By the end of 2022, all three of Zovio’s subsidiaries had found homes with a vested interest in the education space. By divesting of TutorMe, Fullstack Academy, and Zovio’s OPM business, Hendricks and his team had saved 1,400 of the 1,500 total jobs and avoided bankruptcy altogether. And perhaps most importantly, they had ensured that the thirty-five thousand students benefiting from Zovio’s various services did not suffer learning losses.
“Avoiding a shutdown of Zovio, which would have resulted in the loss of 1,400 jobs and the stranding of thousands of college students, required strong leadership, a steady hand, a clear vision, and authentic and honest communication with all stakeholders,” said Henes. “Randy provided all of this and more.

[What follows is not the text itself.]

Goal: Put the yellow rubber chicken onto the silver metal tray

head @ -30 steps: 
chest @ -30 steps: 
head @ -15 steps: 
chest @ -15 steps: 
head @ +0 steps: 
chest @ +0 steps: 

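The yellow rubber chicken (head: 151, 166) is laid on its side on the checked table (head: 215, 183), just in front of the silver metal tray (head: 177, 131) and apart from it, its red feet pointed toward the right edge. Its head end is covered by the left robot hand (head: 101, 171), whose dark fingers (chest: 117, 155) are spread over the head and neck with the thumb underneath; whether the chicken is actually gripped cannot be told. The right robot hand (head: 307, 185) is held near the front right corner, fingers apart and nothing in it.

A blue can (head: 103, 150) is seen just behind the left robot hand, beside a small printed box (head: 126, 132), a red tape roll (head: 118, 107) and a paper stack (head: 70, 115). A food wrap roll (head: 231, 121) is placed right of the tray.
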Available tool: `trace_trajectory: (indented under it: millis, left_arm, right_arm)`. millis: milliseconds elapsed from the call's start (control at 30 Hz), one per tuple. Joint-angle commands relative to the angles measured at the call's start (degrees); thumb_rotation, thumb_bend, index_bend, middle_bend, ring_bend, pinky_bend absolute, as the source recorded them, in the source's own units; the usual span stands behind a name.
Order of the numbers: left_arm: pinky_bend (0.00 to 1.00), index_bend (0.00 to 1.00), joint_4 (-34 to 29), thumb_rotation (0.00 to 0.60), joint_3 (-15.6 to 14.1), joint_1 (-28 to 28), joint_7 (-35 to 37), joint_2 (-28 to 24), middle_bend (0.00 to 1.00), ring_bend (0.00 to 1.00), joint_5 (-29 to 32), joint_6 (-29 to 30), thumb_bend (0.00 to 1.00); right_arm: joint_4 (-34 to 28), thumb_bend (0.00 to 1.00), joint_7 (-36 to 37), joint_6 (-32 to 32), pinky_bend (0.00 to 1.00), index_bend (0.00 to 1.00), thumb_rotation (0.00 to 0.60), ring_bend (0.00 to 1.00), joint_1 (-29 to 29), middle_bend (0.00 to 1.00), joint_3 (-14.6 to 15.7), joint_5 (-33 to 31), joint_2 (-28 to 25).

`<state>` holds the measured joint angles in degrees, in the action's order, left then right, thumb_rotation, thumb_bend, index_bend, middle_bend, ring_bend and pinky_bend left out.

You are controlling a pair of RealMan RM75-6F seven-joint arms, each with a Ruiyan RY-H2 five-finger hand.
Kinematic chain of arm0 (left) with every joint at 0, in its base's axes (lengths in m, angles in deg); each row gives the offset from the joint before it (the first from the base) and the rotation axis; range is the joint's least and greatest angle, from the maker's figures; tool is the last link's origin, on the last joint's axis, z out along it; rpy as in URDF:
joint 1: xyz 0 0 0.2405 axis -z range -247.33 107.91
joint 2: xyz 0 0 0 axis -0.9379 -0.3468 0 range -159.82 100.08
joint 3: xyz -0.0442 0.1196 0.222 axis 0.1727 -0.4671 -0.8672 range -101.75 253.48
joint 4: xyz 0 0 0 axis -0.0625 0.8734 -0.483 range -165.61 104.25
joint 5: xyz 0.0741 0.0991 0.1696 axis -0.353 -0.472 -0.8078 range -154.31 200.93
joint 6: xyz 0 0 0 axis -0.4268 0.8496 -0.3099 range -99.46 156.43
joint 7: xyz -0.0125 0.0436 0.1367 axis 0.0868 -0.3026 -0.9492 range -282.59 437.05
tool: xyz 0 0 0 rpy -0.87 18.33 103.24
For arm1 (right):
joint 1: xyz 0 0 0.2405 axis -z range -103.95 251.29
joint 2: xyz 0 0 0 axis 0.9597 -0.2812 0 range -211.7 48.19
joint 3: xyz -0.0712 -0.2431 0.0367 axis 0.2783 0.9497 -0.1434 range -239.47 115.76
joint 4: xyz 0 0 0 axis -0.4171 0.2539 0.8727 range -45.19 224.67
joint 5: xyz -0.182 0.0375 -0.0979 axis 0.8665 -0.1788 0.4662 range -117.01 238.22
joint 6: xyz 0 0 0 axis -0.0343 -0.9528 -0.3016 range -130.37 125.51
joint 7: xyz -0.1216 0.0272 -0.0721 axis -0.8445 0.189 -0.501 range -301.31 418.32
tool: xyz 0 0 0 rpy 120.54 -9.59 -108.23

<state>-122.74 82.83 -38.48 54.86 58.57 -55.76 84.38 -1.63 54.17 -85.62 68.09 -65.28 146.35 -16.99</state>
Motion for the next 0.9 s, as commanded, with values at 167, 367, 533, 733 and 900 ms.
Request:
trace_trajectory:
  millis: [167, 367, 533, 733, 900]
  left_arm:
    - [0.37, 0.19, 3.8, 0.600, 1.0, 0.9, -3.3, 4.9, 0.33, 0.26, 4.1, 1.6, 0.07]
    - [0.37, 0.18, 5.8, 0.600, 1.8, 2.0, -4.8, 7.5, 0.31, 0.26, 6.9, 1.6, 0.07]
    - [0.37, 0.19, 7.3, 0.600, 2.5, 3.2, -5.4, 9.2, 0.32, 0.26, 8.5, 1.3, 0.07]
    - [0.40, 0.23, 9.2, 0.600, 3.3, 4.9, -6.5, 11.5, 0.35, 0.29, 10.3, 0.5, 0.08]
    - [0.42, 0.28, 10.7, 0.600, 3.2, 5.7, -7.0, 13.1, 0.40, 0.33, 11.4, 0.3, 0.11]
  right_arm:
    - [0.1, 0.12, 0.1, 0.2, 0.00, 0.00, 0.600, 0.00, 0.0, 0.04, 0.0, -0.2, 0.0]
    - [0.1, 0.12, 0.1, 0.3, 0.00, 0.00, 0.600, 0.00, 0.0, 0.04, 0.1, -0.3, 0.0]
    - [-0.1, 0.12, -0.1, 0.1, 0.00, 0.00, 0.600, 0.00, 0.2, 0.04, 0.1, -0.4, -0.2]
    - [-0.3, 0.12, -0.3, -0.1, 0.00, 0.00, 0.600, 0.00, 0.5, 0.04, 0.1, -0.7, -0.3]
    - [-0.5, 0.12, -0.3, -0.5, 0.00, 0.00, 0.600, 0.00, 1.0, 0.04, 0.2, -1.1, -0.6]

He literally, through positivity and force of will, saved Zovio from bankruptcy and all of the disruptions that would have caused. Instead, given the circumstances that Zovio faced at the end of 2021, he achieved a very favorable outcome for many of Zovio’s stakeholders.”
Strategic buyers’ acquisition of these three businesses points to the relevance of their offerings and services. Online education opportunities have increased rapidly; with the COVID-19 pandemic, these flexible learning opportunities have only grown more critical. Zovio’s three subsidiaries represent the new frontier for education, and their successful integration into innovative education organizations is a testament to their timely appeal.
What began as an unfortunate situation — a company on the brink of bankruptcy with thousands of students’ educations hanging in the balance — ended with three firms finding relevant homes, where they now contribute to thriving businesses. By reframing a big problem and executing a thoughtful strategy, the team saved jobs and learning opportunities for students of all backgrounds. Zovio’s wind down laid the groundwork for an exciting new chapter for its three former subsidiaries.